Topping things off No Moon is on remix duty, reworking Grain into a chugged out 4x4 with some expansive arrangement and jacked up bass >:)
Maara makes seductively uninhibited, proggy dance music. In fact, she’s quickly becoming one of its foremost exponents. Barely pausing for breath between releases, ‘Spiral 2 the Other Side’ finds the Montreal artist summoning divine feminine frequencies with a hypnotic, ritual-ready 4-tracker.
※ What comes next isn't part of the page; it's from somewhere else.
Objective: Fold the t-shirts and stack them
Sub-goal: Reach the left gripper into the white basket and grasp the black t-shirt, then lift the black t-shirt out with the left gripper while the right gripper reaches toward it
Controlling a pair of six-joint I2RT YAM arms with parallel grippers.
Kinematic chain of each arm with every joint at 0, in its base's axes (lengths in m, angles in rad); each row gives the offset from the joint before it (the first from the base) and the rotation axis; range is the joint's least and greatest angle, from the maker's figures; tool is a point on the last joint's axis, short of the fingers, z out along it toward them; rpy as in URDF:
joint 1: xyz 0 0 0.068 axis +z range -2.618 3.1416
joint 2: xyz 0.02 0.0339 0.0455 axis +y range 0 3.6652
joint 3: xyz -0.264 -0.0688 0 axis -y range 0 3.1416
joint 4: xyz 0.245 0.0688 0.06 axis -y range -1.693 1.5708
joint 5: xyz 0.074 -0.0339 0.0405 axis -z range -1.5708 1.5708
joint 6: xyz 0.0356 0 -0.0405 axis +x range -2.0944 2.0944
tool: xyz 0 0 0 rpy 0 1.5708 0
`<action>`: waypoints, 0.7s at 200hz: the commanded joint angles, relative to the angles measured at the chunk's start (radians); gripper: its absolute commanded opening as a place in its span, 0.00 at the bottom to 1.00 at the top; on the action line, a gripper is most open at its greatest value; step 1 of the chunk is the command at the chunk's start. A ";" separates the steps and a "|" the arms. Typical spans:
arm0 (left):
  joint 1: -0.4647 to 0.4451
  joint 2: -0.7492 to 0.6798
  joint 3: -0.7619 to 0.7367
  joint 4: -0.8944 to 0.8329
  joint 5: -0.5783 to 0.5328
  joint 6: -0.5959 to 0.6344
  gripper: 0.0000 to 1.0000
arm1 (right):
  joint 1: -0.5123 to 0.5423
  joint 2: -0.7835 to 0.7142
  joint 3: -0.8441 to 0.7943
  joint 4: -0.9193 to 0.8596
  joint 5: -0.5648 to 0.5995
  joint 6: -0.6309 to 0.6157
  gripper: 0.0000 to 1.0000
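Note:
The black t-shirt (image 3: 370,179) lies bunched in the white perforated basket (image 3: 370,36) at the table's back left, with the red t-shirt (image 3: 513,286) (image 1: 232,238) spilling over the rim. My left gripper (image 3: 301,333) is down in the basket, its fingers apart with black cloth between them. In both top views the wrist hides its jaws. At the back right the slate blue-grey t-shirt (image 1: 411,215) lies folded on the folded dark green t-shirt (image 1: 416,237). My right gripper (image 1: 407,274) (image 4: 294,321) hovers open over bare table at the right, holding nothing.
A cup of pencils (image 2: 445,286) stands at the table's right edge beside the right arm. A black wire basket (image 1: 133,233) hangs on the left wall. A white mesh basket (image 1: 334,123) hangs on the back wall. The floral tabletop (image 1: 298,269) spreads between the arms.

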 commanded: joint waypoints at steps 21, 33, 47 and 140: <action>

Some Maara productions are shot through with an almost radiant optimism, but here, darkroom throb prevails. Big on the gated vocals, ‘Spiral 2 the Other Side’ achieves cybernetic sensuality through trippy,
moiré-d electro, while ‘Take the Wheel Miss Sweetie’, with its driving, fathoms-deep approach, provides a direct take on the blueprint.
The Canadian assumes the role of high priestess on the flip. ‘Forget the world’ is a ritual incantation for bridging seen and unseen worlds; prog house magick with shades of ‘90s trance utopia. Rounding things off with a tunnelling electro tripper, ‘Doom Quest’ references the vortex-dwelling atmospherics of early tribal modes to mind-altering effect.
From the jagged electro tinged 'Seattle City Light', through the drifting hazy levels of 'Blacked' and 'Pisces' to the kicked back paradise of 'Untitled Monday', Rudolf serves up a masterclass in blissed out backyard house. Undulating Juno soundscapes and warbling 303s merge seamlessly with roughed up rhythms punched through the MPC.
This one's for the heads on the dusty trail, the midnight drive, and the pacific swells. Those in the back seat with the window down and the feet up...
Hot off the back of his debut LP for Delroy Edwards' LA Club Resource as alter-ego Innyster, Seixlack serves up an EP of trademark, super raw, machine funk. Spanning the full gambit of dredged up acid, synth stacked daydreams and straight up 4x4, the breadth of this EP showcases a real talent.
'Taxes' opens the A side with some real Black Flag acid shit, it’s the crushed up remains scraped off the back of an overused MC505, super gnarled. Amolado is all cosmic melody, disco swag and a healthy nod to Fly-Lo with that kicked back groove - so good! Wintergreen recovers hi-hats and cymbals out of the mucked up remains of your dustbin before dropping into an infectious live synth jam, whilst closing things off, Sofazone is an emotive, lush, electro tinged cut with chattering robotic synths and mesmerising pads... This one takes you away.
Produced on an array of hardware in Slim Steve’s bedroom in Rome, this is a refreshingly honest EP and takes X-Kalay into somewhat nostalgic territory. 90’s ballads meet sampled Italo percussion, skittish pitched up vocals pierce dangerous basslines and lung busting breakdowns give way to searching lasers in smoke filled rooms. English born Italian Steve Langrish accomplishes all this with a level of effortlessness that belies his astonishingly young years.